According to the New York State Association of Nurses, at least several billion N95 disposable respirators, billions of surgical masks, reusable respirators, protective gowns, face shields, goggles, and other equipment to protect hospital employees will be needed in the US to confront the rapidly spreading pandemic.
While Cuomo and de Blasio, both Democratic Party politicians, seek to shift all the blame for the unfolding catastrophe on the Trump administration, the truth is that savage cuts to social spending and especially health care have been a decade-long, bipartisan policy that is directly contributing to both the spread of the disease and a much higher than necessary mortality. Spending for the CDC Public Health Emergency Preparedness Funding, which covers the preparation to fight outbreaks of infectious diseases like Ebola or COVID-19, has declined dramatically under both Republican and Democratic administrations since 2003.
Even as the number of coronavirus patients in New York has skyrocketed, a special panel appointed by Governor Cuomo called for another $400 million in Medicaid spending cuts for New York hospitals in this fiscal year, starting April 1.
Spending for the NYC Health + Hospitals, the public hospital system of the city, would be slashed by $186 million.
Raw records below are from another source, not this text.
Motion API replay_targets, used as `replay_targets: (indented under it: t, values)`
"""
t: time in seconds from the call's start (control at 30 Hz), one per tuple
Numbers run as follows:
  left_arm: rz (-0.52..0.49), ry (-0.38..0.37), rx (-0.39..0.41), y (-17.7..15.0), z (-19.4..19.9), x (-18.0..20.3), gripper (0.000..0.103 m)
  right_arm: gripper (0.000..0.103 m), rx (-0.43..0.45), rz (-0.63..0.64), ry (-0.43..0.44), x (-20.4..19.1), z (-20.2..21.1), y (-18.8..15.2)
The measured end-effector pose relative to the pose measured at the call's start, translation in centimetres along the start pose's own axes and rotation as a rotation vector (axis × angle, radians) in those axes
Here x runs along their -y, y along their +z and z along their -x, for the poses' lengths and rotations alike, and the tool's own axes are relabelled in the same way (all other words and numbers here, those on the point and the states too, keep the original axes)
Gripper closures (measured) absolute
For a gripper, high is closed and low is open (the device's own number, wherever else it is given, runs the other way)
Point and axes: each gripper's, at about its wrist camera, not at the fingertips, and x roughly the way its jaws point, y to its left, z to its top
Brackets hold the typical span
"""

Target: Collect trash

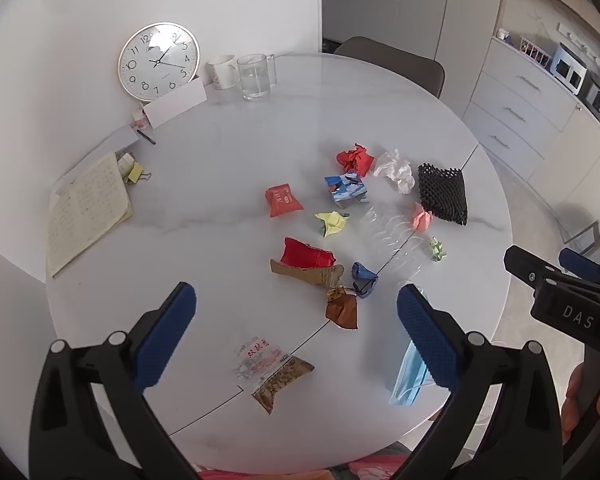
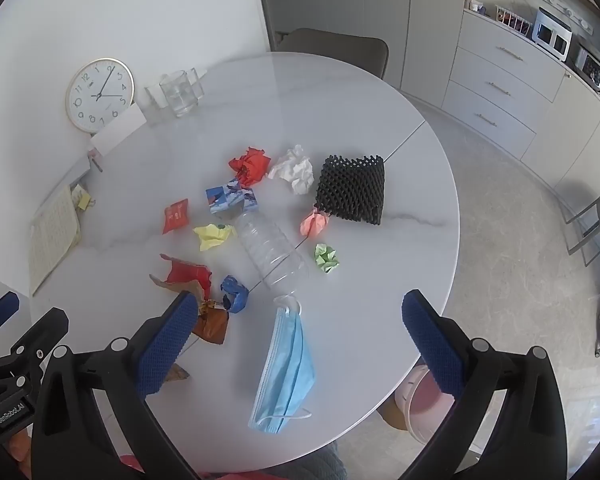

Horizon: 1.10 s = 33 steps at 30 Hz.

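Face mask [image 2: 286, 364] between open right hand-held gripper [image 2: 298, 332] fingers, untouched

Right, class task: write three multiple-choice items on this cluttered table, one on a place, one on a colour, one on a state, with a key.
1. The clear plastic bottle lies:
A. upright by the clock
B. on its side among the scraps
C. on the floor

2. The face mask is:
A. blue
B. green
C. black

3. Both the left gripper and the right gripper are:
A. shut on paper
B. open, holding nothing
C. shut on the bottle

Key: 1 B, it lies flat mid-table; 2 A, light blue pleats; 3 B, wide gaps between the pads.
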Motion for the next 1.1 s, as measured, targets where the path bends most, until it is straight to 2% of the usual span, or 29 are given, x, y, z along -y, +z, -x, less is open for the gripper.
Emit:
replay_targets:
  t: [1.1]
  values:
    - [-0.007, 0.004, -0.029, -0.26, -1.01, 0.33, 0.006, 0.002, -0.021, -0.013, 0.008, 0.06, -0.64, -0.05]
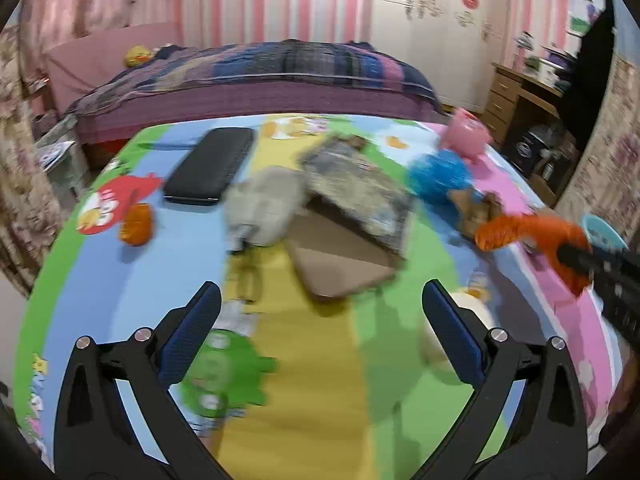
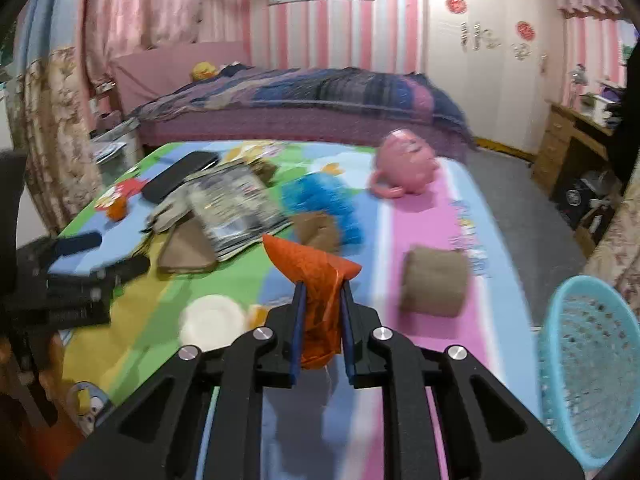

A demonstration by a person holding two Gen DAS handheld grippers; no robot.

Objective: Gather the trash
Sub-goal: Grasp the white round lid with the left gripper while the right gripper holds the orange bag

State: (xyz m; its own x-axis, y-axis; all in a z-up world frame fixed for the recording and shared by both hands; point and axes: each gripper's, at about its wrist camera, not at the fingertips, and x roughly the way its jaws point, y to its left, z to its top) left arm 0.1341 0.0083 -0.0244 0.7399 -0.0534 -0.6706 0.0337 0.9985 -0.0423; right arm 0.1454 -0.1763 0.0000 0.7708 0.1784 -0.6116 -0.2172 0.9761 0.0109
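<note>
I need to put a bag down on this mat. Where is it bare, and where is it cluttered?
Bare: the near yellow and green stripes below the cardboard, and the pink stripe between pink toy and brown roll. Crowded: around the magazine.

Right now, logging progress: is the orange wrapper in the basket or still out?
Out. The right gripper is shut on the orange wrapper, above the mat; the blue basket sits apart at right.
</note>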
The proposed cuts will include a 0.8 percent cut in Medicaid payments to all health care providers, including hospitals; the elimination of indigent-care pool funding, a program which makes it easier for hospitals to cover losses they make by treating uninsured and low-income patients; and lower reimbursement rates for hospital visits that are deemed avoidable.
While officials have indicated that they may delay the cuts due to the coronavirus outbreak, the timing of the vote makes clear their determination to push ahead with the austerity measures.
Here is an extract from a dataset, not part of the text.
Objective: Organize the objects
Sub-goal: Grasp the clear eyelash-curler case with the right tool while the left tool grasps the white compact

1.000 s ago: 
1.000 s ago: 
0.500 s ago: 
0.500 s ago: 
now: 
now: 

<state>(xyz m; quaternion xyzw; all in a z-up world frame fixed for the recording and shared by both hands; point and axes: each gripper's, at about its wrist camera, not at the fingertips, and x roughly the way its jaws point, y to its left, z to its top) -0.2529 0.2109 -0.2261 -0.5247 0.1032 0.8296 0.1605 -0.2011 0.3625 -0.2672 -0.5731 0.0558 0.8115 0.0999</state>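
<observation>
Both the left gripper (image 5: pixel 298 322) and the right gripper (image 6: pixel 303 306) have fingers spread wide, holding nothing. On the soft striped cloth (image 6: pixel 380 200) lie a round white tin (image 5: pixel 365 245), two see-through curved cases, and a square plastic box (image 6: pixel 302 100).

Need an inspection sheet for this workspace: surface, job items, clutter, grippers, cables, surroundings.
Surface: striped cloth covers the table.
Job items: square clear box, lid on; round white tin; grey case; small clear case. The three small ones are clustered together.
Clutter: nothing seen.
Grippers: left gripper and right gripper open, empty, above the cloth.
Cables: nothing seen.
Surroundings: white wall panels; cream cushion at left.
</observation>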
In February, it was also announced that the federal government will cut $8 billion of funds to New York health care providers. These cuts will affect almost all of the major hospitals of the state, including New York-Presbyterian, Mount Sinai, NYC Health and Hospitals, and the Nassau University Medical Center.
These cuts will come on top of decades of austerity. Sixteen hospitals were closed in New York City alone since 2003. The number of hospital beds has declined by more than 20,000, or 26 percent between 2000 and 2020, from 73,931 to 53,000 hospital beds. The number of Intensive Care Unit (ICU) beds has declined from 3,043 to 3,000.